# WHAT TO WORK ON
Print the lines that run from the line with "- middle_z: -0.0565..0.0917" to the line with "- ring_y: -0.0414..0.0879", keeping both end lines, exactly as they appear in the entries below, and nothing else.

# GIVEN INFORMATION

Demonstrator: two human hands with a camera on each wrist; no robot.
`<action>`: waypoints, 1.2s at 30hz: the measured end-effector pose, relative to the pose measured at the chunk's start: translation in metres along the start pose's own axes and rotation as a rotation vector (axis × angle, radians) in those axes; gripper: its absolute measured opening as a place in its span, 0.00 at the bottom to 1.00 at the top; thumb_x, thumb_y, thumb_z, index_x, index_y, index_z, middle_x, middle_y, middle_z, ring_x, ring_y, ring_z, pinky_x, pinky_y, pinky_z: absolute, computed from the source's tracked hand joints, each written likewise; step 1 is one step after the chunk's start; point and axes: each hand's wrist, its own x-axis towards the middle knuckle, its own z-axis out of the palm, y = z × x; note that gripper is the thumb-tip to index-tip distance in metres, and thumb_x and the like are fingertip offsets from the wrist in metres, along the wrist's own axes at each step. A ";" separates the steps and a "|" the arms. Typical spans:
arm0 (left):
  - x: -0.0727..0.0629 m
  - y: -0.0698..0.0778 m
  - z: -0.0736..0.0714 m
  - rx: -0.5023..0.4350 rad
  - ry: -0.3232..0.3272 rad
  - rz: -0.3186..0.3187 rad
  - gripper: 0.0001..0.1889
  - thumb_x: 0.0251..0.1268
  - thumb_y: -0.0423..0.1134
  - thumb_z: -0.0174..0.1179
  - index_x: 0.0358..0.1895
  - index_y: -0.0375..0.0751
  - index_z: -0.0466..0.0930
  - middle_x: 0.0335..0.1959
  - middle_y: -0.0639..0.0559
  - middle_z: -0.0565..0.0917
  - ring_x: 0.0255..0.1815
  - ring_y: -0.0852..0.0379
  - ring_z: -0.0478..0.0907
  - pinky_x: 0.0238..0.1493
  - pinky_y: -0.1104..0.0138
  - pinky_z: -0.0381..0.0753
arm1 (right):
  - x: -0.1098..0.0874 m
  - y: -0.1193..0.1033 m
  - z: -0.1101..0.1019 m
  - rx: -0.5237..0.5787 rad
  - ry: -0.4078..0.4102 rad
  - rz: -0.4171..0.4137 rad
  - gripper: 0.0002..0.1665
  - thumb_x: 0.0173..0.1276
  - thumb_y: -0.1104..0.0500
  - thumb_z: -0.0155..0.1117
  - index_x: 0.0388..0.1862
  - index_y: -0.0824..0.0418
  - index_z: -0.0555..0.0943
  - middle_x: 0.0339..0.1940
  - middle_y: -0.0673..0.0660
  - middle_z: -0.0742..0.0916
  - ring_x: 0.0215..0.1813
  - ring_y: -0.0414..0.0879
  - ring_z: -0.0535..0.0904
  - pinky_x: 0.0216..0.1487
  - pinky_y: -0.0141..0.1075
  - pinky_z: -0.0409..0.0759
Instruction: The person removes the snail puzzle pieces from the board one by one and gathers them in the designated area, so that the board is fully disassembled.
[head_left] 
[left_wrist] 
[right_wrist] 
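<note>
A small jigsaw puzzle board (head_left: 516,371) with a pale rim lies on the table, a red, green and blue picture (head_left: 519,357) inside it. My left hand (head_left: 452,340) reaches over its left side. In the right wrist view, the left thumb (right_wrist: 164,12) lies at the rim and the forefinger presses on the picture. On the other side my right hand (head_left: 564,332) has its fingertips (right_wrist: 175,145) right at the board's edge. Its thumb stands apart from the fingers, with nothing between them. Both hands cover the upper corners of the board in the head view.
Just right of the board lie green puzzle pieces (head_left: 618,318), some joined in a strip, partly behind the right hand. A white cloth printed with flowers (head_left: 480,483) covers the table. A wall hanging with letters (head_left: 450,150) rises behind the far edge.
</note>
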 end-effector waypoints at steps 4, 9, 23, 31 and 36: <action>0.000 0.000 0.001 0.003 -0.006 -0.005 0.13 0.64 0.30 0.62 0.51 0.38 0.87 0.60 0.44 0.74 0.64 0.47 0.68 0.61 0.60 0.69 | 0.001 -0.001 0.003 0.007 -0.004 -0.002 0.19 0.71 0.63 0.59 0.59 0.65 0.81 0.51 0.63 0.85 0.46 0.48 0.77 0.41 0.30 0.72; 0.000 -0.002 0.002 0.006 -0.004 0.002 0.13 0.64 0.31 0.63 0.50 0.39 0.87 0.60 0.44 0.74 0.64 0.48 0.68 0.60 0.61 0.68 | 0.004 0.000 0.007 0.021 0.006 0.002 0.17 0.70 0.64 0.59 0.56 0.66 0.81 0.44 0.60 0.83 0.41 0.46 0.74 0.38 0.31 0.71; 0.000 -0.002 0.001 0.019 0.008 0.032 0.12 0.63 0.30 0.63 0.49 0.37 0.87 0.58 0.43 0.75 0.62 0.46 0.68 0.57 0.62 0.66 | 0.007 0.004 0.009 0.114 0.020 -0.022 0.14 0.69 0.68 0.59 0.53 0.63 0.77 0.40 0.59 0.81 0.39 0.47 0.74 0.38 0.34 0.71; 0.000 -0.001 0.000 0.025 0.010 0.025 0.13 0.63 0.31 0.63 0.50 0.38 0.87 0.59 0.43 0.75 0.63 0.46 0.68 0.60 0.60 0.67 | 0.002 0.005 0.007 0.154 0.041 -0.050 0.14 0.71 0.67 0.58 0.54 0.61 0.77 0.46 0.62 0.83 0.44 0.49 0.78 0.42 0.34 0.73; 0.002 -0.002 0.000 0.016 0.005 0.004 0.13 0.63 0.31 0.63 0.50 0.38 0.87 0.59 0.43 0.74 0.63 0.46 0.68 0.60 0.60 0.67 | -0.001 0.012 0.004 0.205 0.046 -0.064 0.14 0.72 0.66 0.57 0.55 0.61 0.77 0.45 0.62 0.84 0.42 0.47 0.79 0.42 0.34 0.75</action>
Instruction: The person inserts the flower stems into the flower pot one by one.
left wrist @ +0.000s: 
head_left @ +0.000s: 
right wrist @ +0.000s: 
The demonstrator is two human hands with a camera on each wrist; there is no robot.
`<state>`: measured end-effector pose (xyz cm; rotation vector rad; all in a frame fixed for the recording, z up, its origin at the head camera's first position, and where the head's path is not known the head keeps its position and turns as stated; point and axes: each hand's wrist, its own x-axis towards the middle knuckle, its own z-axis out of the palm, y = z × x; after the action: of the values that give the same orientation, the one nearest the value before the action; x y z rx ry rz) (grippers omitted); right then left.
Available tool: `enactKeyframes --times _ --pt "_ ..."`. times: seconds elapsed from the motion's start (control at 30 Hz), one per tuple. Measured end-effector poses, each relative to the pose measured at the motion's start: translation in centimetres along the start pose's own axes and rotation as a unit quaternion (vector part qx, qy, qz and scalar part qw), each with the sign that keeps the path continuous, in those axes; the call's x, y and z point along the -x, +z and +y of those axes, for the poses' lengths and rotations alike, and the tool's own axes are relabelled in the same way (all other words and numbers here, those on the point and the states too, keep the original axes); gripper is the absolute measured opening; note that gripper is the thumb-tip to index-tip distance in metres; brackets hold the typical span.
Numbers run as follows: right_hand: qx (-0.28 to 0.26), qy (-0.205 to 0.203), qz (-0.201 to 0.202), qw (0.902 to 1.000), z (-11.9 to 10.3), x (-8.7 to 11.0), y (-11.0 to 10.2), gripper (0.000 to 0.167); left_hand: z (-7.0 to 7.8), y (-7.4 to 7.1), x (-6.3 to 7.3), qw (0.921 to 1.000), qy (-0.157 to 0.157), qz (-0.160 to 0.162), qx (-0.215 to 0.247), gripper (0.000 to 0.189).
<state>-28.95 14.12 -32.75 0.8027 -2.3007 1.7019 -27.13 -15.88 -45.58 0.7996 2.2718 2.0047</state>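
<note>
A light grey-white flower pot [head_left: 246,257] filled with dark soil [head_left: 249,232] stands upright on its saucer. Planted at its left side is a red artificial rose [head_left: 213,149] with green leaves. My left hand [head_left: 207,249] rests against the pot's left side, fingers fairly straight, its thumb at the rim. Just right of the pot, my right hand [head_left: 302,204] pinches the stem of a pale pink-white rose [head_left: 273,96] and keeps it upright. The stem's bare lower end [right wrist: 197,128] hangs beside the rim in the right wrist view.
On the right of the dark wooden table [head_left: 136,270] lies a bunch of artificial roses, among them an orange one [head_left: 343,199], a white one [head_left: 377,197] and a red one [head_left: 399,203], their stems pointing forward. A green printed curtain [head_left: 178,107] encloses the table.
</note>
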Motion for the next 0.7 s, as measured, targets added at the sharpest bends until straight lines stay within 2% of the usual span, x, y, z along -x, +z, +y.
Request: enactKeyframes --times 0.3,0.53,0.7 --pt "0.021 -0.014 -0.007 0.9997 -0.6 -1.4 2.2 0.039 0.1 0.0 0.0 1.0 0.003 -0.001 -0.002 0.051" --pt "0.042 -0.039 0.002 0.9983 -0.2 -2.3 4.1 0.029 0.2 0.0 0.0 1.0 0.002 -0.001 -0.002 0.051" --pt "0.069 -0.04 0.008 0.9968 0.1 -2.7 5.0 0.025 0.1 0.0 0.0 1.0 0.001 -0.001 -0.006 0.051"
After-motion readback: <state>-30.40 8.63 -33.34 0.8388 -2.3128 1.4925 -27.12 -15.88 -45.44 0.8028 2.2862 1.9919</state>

# RESPONSE
  - middle_z: -0.0565..0.0917
  - ring_x: 0.0255..0.1815
  - ring_y: -0.0852..0.0379
  - ring_z: -0.0478..0.0907
  - pinky_x: 0.0238..0.1493
  - pinky_y: -0.1104..0.0138
  - pinky_z: -0.0381..0.0753
arm1 (right):
  - x: -0.1098..0.0874 m
  - y: -0.1193..0.1033 m
  - z: -0.1101..0.1019 m
  - rx: -0.5237..0.5787 rad
  - ry: -0.4078..0.4102 rad
  - rz: -0.4171..0.4137 rad
  - gripper: 0.0002..0.1665
  - thumb_x: 0.0173..0.1276
  - thumb_y: -0.1104..0.0500
  - thumb_z: -0.0155..0.1117
  - index_x: 0.0388..0.1862
  - index_y: -0.0824..0.0418
  - index_z: -0.0555..0.0943
  - middle_x: 0.0339..0.1940
  - middle_y: -0.0673..0.0660
  - middle_z: -0.0742..0.0916
  - ring_x: 0.0215..0.1813
  - ring_y: -0.0414..0.0879

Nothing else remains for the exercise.